Why I’ve put in an amendment to the Women’s Equality Party Gender Recognition Act motion

Nobody quite knows how many transgender people there are in the U.K. Estimates vary between 65,000 and 650,000. What we can say for sure is that the numbers are increasing dramatically. At Charing Cross clinic in London the number of referrals has almost quadrupled in 10 years, from 498 in 2006–07 to 1,892 in 2015–16.

So transgender men and women as well as non-binary and gender fluid people are here to stay.

The reform of the Gender Recognition Act is part of a trend to take life decisions out of the hands of the medics so that people can make the choices for themselves.

The home birthing movement, reform of the rules governing abortions and the campaign for assisted dying, as well as the GRA, all fit into this pattern of de-medicalisation. If as women we want the right to control our own bodies shouldn’t transgender people have the same right?

I think they should, so I believe in the self-certification of the transgender process. However, there is one major difference between the GRA and the other reforms. Allowing women to access abortions without the permission of a doctor, wanting to give birth at home, and choosing when and where you die — all these decisions have no impact other than on the person making the choice and their nearest and dearest.

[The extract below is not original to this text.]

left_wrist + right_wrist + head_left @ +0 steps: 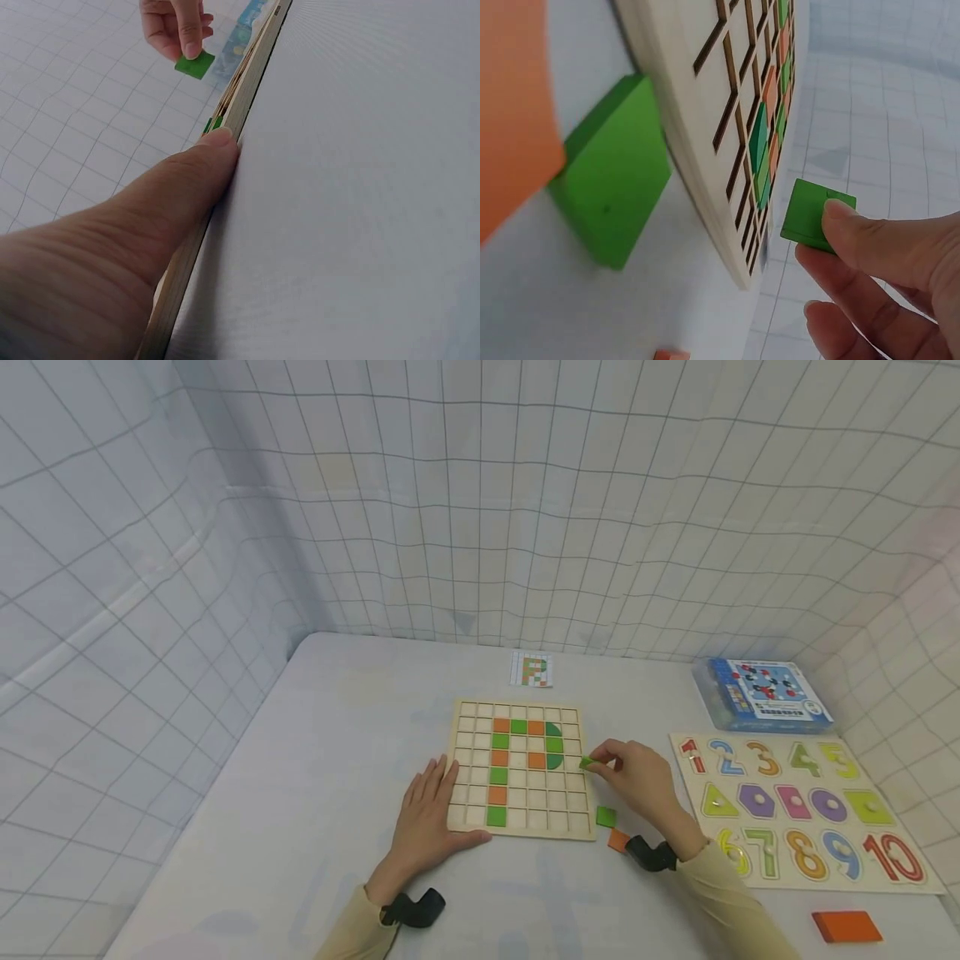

The GRA is different. The reforms will affect not just transgender people themselves but all women, and especially those affected by domestic violence or sexual abuse, who have little say in how those changes affect them.

In looking at any changes to gender recognition The Womens Equality Party needs be concerned about the way the GRA may affect women’s equalities.

Under the Gender Recognition Act, the sex based protections for women would be lost. There will no longer be dedicated women-only spaces as transgender women, who are still biologically male, will be able to access them. Transgender women, who have all the advantages of a masculine physique, will be able to compete alongside women in sports competitions. All-women shortlists in political parties will be open to transgender women.

And most importantly, vulnerable women will not be able to access women only services as all organisations will have to open their doors to transgender women, who may still be fully biologically male.

We need to go forward with transgender rights, but these rights should not be at the expense of women’s hard-won legal protections.